### Activity
All records, minus the pictures: write them out exactly.
*** Opening Exercise data ***
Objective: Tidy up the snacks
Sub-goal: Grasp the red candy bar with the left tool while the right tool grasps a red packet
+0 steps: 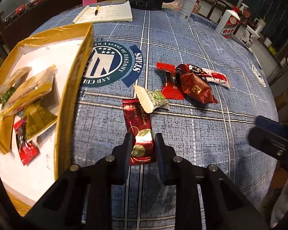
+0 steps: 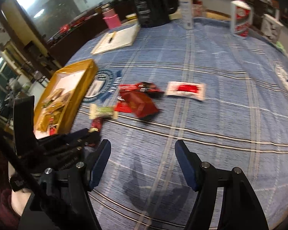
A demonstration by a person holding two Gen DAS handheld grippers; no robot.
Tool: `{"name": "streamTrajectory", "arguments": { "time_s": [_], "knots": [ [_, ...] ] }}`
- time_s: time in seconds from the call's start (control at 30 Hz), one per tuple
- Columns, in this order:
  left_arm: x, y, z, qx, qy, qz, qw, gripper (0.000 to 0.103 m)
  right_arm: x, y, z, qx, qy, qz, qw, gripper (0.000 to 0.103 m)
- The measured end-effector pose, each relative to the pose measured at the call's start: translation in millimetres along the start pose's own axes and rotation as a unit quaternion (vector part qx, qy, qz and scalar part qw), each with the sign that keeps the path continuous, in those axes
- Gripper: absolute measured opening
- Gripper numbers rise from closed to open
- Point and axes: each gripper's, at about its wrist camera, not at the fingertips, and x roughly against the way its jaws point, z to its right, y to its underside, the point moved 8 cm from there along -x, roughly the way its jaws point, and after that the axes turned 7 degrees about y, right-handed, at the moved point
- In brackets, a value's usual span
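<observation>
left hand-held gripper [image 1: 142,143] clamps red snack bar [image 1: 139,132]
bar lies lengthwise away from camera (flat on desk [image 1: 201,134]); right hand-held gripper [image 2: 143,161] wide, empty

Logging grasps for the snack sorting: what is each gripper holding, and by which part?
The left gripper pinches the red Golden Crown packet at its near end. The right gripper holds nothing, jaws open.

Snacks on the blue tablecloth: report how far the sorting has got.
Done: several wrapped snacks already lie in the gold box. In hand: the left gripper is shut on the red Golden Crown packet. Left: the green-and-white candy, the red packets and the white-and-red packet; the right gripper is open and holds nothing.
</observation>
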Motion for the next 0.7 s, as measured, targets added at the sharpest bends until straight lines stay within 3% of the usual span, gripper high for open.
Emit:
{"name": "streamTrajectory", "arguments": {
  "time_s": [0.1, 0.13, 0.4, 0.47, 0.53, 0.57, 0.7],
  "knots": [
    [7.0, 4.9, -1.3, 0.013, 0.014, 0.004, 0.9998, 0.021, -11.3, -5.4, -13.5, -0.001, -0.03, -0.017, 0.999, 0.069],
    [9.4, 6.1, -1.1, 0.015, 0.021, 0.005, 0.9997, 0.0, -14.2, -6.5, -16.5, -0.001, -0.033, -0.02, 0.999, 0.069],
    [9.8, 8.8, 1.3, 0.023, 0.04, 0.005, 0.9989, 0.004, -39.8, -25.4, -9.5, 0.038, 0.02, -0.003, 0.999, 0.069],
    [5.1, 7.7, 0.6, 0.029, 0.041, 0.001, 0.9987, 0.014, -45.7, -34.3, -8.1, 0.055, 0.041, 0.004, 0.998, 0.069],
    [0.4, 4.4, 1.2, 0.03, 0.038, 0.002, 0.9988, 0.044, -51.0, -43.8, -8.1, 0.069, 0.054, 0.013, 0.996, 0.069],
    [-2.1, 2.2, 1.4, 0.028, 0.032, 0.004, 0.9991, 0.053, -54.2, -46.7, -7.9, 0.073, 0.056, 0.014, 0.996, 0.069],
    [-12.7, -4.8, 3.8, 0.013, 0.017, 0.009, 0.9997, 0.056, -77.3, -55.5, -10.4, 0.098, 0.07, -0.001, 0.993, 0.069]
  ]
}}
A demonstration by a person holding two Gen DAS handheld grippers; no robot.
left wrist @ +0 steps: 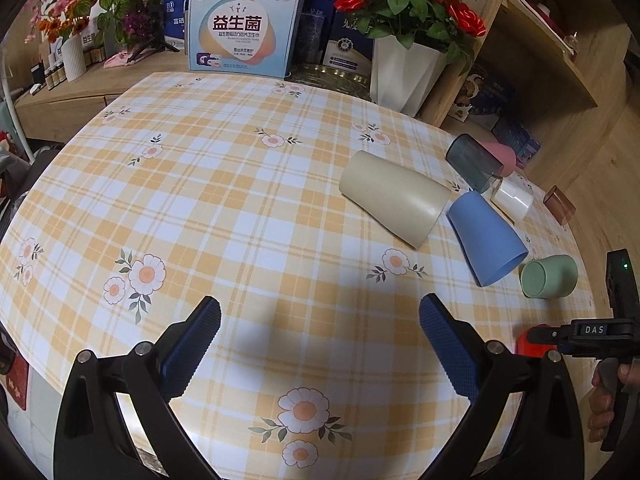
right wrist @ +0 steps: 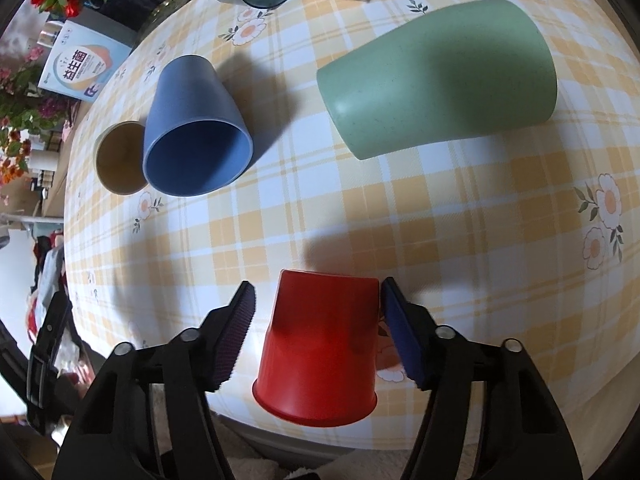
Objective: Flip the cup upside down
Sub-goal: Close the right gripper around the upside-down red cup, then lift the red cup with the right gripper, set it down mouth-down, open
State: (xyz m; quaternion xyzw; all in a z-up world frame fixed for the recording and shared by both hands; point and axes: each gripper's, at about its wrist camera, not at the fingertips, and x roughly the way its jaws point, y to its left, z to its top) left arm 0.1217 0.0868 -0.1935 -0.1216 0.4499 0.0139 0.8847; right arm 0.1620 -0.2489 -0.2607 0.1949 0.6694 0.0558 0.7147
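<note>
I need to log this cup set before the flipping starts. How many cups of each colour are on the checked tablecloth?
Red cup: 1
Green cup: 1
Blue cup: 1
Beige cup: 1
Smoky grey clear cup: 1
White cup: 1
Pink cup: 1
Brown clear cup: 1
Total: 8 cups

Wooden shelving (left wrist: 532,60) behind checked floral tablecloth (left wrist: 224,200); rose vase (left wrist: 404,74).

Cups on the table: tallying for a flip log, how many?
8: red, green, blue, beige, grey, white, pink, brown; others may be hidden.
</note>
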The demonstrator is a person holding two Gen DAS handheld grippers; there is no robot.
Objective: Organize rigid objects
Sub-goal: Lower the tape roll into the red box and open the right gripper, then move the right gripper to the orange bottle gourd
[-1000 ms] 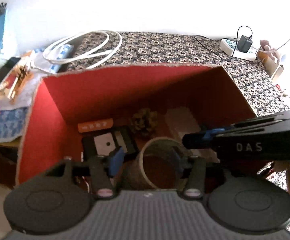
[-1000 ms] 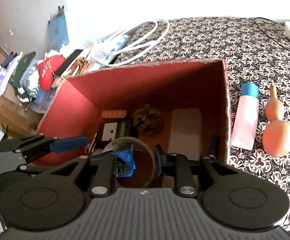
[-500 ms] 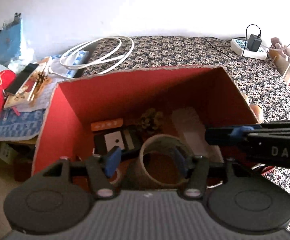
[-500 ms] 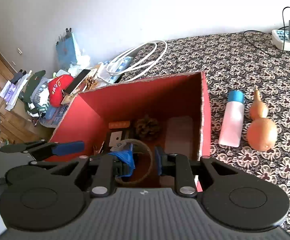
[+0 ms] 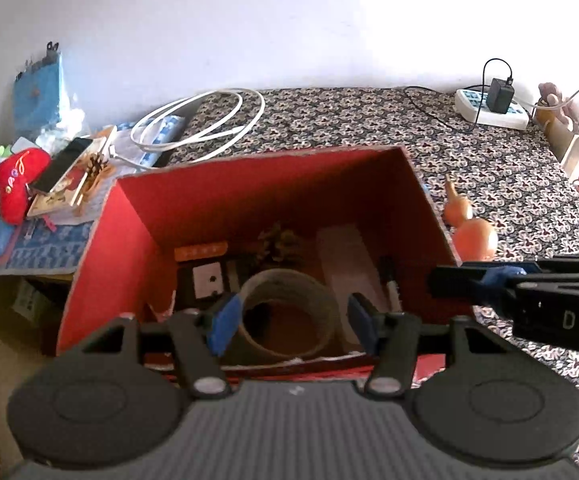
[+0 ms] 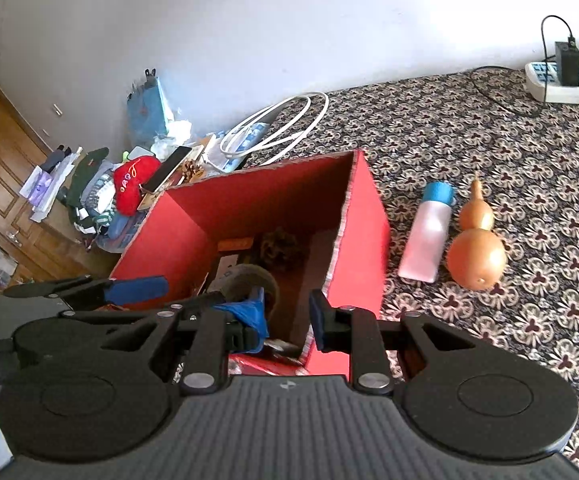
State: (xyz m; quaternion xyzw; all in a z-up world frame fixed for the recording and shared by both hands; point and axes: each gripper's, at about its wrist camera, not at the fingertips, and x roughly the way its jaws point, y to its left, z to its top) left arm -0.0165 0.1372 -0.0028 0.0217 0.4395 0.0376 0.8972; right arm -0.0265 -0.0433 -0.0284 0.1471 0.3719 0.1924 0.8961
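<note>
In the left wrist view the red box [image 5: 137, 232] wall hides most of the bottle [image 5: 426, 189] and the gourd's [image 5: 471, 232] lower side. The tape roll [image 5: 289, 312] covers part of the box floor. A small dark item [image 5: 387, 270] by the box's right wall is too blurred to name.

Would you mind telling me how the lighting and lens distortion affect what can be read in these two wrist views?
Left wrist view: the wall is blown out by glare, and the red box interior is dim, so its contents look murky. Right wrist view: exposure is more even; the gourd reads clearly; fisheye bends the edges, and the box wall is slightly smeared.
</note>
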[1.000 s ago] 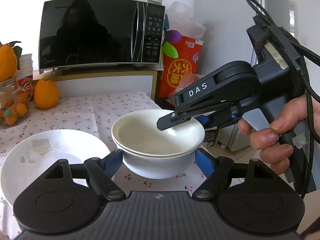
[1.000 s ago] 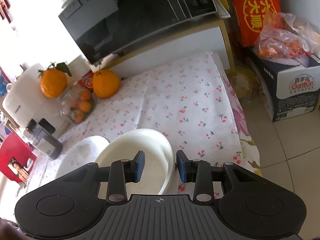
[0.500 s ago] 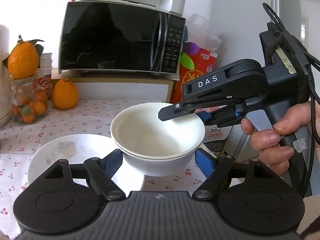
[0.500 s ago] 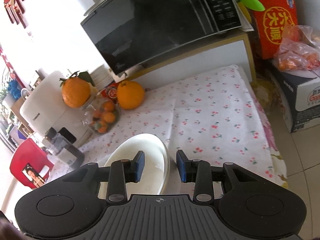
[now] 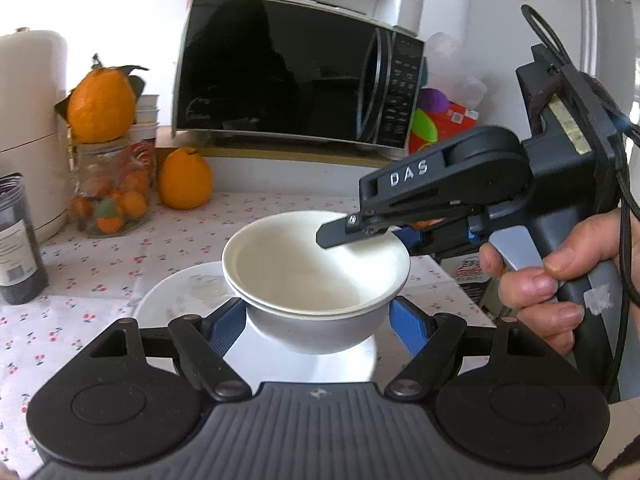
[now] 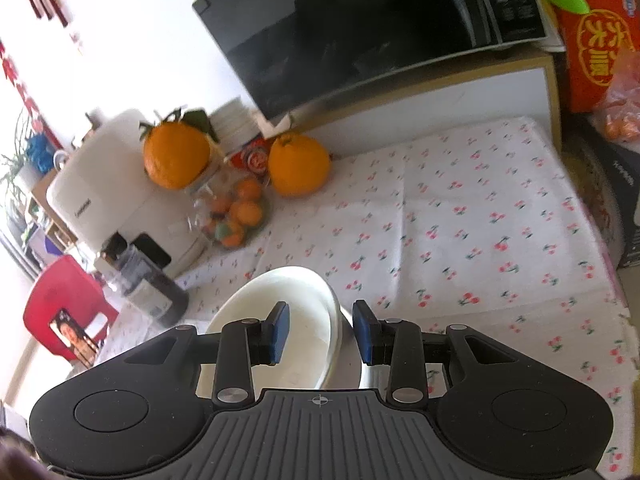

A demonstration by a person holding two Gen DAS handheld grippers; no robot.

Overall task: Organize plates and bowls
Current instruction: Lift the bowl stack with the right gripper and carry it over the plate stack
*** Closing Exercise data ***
### Task result
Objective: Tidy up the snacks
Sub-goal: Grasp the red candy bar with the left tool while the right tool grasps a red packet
+0 steps: 
+0 steps: 
A demonstration by a person holding two Gen DAS handheld grippers; no robot.
Tool: `{"name": "streamTrajectory", "arguments": { "time_s": [_], "knots": [ [_, ...] ] }}`
- time_s: time in seconds from the call's start (control at 30 Hz), one per tuple
- Columns, in this order:
  left_arm: x, y, z, qx, qy, qz, qw, gripper (0.000 to 0.103 m)
  right_arm: x, y, z, qx, qy, qz, qw, gripper (0.000 to 0.103 m)
- The measured end-effector pose, each relative to the pose measured at the call's start: translation in millimetres along the start pose's own axes and rotation as a unit quaternion (vector part qx, qy, qz and scalar part qw), each with the sign that keeps the path continuous, in those axes
- Gripper: absolute measured opening
- Gripper numbers rise from closed to open
- Point and axes: each gripper's, at about its wrist camera, not at the fingertips, and x roughly against the way its jaws point, z to its right, y to its underside, the point moved 8 cm from there along -x, roughly the way its jaws point, and after that the axes turned 7 degrees about y, right-handed, at the moved point
- In brackets, a value's usual span
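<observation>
left hand-held gripper [image 1: 142,143] clamps red snack bar [image 1: 139,132]
bar lies lengthwise away from camera (flat on desk [image 1: 201,134]); right hand-held gripper [image 2: 143,161] wide, empty

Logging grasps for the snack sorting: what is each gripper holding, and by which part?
The left gripper pinches the red Golden Crown packet at its near end. The right gripper holds nothing, jaws open.

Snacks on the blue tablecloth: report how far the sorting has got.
Done: several wrapped snacks already lie in the gold box. In hand: the left gripper is shut on the red Golden Crown packet. Left: the green-and-white candy, the red packets and the white-and-red packet; the right gripper is open and holds nothing.
</observation>
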Motion for the next 0.7 s, as measured, targets added at the sharpest bends until straight lines stay within 3% of the usual span, gripper high for open.
Emit:
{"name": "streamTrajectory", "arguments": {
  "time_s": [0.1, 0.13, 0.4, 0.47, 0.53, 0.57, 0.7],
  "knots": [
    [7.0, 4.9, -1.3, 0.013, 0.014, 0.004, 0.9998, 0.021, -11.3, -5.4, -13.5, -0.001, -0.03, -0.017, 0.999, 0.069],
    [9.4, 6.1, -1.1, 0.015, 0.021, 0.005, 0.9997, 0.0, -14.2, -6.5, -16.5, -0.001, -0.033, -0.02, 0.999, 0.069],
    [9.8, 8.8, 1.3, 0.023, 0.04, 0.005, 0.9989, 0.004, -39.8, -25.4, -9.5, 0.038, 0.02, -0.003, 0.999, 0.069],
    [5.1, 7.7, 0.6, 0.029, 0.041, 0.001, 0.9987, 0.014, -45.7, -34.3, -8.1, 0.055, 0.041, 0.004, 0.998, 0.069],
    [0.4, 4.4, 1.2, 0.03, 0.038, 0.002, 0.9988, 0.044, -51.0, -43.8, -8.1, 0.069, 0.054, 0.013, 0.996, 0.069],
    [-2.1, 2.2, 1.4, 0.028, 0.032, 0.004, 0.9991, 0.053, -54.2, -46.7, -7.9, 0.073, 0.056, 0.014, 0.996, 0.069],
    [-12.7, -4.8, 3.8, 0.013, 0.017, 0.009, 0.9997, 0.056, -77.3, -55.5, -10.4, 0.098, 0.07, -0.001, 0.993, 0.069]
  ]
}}
A demonstration by a person holding two Gen DAS handheld grippers; no robot.
left wrist @ +0 steps: 
right wrist @ +0 steps: 
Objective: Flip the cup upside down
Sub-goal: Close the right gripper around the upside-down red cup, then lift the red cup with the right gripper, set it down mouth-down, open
State: (xyz m; quaternion xyzw; all in a z-up world frame fixed for the recording and shared by both hands; point and axes: each gripper's, at about its wrist camera, not at the fingertips, and x roughly the way its jaws point, y to its left, z to its top) left arm 0.1217 0.0868 -0.1935 -0.1216 0.4499 0.0139 0.8847; right arm 0.1620 -0.2489 -0.2607 0.1949 0.6694 0.0558 0.7147
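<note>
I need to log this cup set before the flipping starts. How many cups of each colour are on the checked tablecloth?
Red cup: 1
Green cup: 1
Blue cup: 1
Beige cup: 1
Smoky grey clear cup: 1
White cup: 1
Pink cup: 1
Brown clear cup: 1
Total: 8 cups

Wooden shelving (left wrist: 532,60) behind checked floral tablecloth (left wrist: 224,200); rose vase (left wrist: 404,74).

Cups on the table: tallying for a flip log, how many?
8: red, green, blue, beige, grey, white, pink, brown; others may be hidden.
</note>
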The demonstrator is a person holding two Gen DAS handheld grippers; there is no robot.
Objective: Organize rigid objects
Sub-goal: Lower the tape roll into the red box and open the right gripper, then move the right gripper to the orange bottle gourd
[-1000 ms] 
[-1000 ms] 
[-500 ms] 
[-500 ms] 
[+0 ms] 
[+0 ms] 
State: (xyz m; quaternion xyzw; all in a z-up world frame fixed for the recording and shared by both hands; point and axes: each gripper's, at about its wrist camera, not at the fingertips, and x roughly the way its jaws point, y to its left, z to its top) left arm -0.0165 0.1372 -0.0028 0.0217 0.4395 0.0376 0.8972; right arm -0.0265 -0.0433 -0.0284 0.1471 0.3719 0.1924 0.8961
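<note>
In the left wrist view the red box [image 5: 137, 232] wall hides most of the bottle [image 5: 426, 189] and the gourd's [image 5: 471, 232] lower side. The tape roll [image 5: 289, 312] covers part of the box floor. A small dark item [image 5: 387, 270] by the box's right wall is too blurred to name.

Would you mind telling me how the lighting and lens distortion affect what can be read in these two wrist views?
Left wrist view: the wall is blown out by glare, and the red box interior is dim, so its contents look murky. Right wrist view: exposure is more even; the gourd reads clearly; fisheye bends the edges, and the box wall is slightly smeared.
</note>
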[1.000 s ago] 
[1.000 s ago] 
[0.500 s ago] 
[0.500 s ago] 
[now] 
[now] 

A demonstration by a person holding two Gen DAS handheld grippers; no robot.

Overall task: Organize plates and bowls
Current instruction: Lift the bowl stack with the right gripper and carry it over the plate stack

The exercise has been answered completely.